1. Though the parties are different, the main question for consideration in both the appeals by the respective judgment-debtors in the execution cases, is identical viz. whether in the absence of rules under Section 40, C. P. C. a decree transferred from a Court in another State can at all be executed by the transferee Court, as the case may be, the District Court itself, receiving the decree on transfer under Order 21 Rule 5 C. P. C. or the subordinate Court of competent jurisdiction to which a District Court in its own turn transfers the same under Order 21 Rule 5 C. P. C,
2. This question has been answered by the judgments of two single bench judgments of this Court in Chhegalal Ramniwas v. Shyamlal Parmatma Swarup, 1960 Jab LJ 612 : (AIR 1960 Madh Pra 387), and following it in the judgment dated 29th July, 1960 in Civil Second Appeal No, 103 of 1957, Maganlal v. Mercury Paint and Varnish Co. Ltd., Civil Second Appeal No. 142 of 1956, Ganatra Hardware Stores v. K. Kurbanhussain and Co., and Civil Revision No. 515 of 1958, Sitaram v. Dr. Pratap Singh. However, the appellants in these appeals have urged that though two Single Benches have taken a concurrent view, the effect is not that of a Judgment of a Divisional Bench, on merits also there are certain aspects of the question, they urge, that have been overlooked in these Single Bench Decisions.
3. As a matter of fact, most of the High Courts have not yet framed rules under Section 40 of the Code, so that the execution of decrees transferred from other States should be happening all over the country mostly in courts in the States where there are no such rules in force. The argument on behalf of the appellants is that till these rules are framed, such decrees may not be executed at all, because the transferee Court hasto be such Court as is prescribed by these rules. As against it, it is pointed out that there is mining in Section 40 C. P. C., indicating that action by the transferee Courts under other provisions is barred and that these rules were intended to be nothing more than the provisions supplementing these that are already in force and can be applied independently of the section. As already mentioned in the judgments referred to, it is the later view that has been commended itself to this Court. In fact, the absence of even a single ruling to the contrary, also shows that the Courts in other states are in practice following the same principles.
4. The question really is :- Section 40 being dormant for the time being whether other provisions of the Code enable execution in one or other of the legal methods by one or other of the Courts having jurisdiction. The general principles on which the transferee Courts have to act are given in Section 39, which has nothing to do with Section 40. Similarly, the powers of the transferee Courts have been given in Section 42, which again is not limited by any rules that can be framed under Section 40. The mechanism of such transfer is laid down in Order 21 Rule 5, as between the executing Court and the District Court at the transferee's end and by Order 21 Rule 8, as between the District Court itself and any subordinate Court of competent jurisdiction. There the provisions on this subject do not come into direct play in this regard; but are not affected by Section 40.

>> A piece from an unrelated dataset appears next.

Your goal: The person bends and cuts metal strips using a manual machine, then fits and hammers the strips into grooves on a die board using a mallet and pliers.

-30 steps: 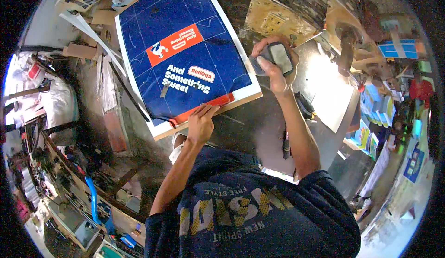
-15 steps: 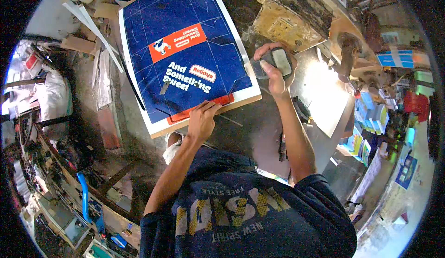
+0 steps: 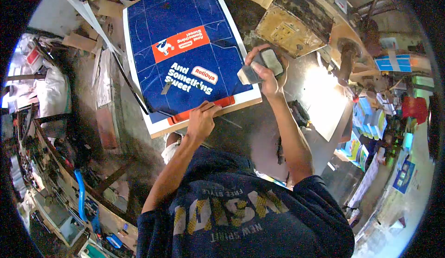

Order 21 Rule 5 speaks of transfer to District Court other than that of the district in which the decree has been passed. It may be either in the same State or outside it; but this rule does not make this difference, as long as the Civil Procedure Code is in force in the district to which the decree is transferred. Actually, the process of transferring the decree does not call for any such distinction. The reason why the transferring Court is called upon to send the decree at the first instance to the District Court and not to a Court subordinate to it, is obvious. It may not be able to choose between the Courts subordinate to the District Court at the other end, and may not be even aware either of their existence, or identity, and if it is another State of the exclusive pecuniary jurisdiction as there are differences in this respect between the Civil Courts Acts in force in different States. So the selection of the Court that has actually to execute the transferred decree is left to the District Court at that end. That Court may either execute it itself cr further transfer it to the subordinate Court which has got jurisdiction.
It is unnecessary for the purposes of this case to examine whether jurisdiction means territorial jurisdiction for only competency to sell in execution. As far as we are concerned, action under these provisions can be taken without any reference to Section 40 or rules made under it. It is further of interest to note that Section 40 itself does not contain either any clause such as 'notwithstanding any other provision of the code' or anything else to the effect that such decrees cannot be executed till the rules are made. The result is that the absence of rules under Section 40 C. P. C., does not bar execution of such decrees.
5. tt was suggested in appeal No. 23 of 1956 that the certificate of non-satisfaction of the decree at the decreeing end, has not been given by competent authority. Actually, it is common ground that there had been no satisfaction, and the certificate itself is practically in the very words of Order 21 Rule 6(b). It is signed by the Registrarof the City Civil Court. Thus it is impossible to find any defect in it.
6. in the result, both the appeals are dismissed. Costs and pleaders' fees, according to rules payable by appellants to respondents.